2021年、別府は春先のワンデーレースではリタイアが続くという、なかなか苦しいスタートに。

更に、全日本選手権出場の為に一時帰国をしたものの、新型コロナウィルスの影響で大会そのものが延期になってしまうという不運にも見舞われる。

それでも、再渡欧後にはワールドツアーのステージレースでアシストとして働きつつしっかり完走するなど、やはりまだまだ一線で通用する走りを見せてくれていた。

 

しかし、2021年11月6日、別府は自身のホームページにて「プロ選手としてのキャリアを終える」事を発表する。

www.fumy.jp

声明文中で、「今までの経験を生かし、日本とヨーロッパを繋ぐ架け橋になりたい」「サイクリングの普及や啓蒙、プロモーション、育成などを行う『サイクルプロモーター』として活動していくつもり」と語る別府。

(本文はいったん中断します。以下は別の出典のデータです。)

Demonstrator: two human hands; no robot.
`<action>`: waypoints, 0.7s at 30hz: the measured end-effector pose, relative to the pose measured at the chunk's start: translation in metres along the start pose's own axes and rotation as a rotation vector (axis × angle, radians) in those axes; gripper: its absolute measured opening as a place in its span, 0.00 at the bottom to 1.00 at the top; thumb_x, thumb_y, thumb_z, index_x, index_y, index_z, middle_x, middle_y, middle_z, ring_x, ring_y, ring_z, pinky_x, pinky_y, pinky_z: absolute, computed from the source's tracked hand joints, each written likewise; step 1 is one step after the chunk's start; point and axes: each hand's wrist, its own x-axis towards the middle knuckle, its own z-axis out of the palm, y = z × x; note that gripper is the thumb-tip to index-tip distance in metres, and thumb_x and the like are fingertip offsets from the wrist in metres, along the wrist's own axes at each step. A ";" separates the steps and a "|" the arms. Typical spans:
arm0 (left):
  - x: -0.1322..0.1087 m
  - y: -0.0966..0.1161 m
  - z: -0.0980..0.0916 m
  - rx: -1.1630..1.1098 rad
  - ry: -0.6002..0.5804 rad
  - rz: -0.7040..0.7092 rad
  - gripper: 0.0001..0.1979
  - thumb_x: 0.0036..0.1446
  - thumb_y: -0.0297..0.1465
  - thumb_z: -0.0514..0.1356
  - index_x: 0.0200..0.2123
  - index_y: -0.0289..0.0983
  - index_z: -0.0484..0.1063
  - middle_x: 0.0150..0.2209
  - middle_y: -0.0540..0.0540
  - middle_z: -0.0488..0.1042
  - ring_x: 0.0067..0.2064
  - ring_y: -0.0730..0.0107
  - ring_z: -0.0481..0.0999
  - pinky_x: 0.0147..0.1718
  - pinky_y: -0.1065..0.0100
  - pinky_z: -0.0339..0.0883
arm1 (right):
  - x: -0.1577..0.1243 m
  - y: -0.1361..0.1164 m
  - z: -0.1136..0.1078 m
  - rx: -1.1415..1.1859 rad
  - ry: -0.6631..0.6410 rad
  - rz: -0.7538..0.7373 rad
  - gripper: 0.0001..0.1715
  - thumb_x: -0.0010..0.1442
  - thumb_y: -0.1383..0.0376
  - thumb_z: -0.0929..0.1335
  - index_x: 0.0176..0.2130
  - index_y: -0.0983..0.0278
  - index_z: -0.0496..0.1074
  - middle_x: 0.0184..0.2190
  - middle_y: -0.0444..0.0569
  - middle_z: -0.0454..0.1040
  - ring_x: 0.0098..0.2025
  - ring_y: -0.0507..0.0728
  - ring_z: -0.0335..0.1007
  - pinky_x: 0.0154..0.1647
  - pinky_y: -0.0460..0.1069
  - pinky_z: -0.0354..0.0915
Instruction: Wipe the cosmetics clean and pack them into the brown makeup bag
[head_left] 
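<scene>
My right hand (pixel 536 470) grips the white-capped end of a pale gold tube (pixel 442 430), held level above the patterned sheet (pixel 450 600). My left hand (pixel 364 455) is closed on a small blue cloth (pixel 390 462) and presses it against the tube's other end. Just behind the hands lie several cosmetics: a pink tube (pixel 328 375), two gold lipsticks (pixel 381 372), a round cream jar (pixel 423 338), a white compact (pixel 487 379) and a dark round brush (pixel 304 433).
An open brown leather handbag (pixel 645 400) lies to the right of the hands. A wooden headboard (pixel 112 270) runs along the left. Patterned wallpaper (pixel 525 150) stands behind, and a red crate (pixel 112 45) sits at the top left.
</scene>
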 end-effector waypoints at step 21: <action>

そして、「すでに次の夢に向かって走り出しているので、『引退』という、人生の終わりのような言葉は使いたくありません」と、その脚は既に次のステージに向かっている辺りは、これまでも過酷な道のりを走り抜けてきた別府らしさがよく表れている。

 

本場ヨーロッパへの道を切り拓き、日本ロードレース界を文字通り牽引し続けた偉大なる先駆者、別府史之

長い間、本当にお疲れさまでした。

最前線で戦い続けたあなたの姿は、いつまでも日本のロードレースファンの心に残り続けるでしょう。

その走りと功績に最大限の感謝とリスペクトを込めて、これから先の道のりも素晴らしいものになる事を、心から祈っています。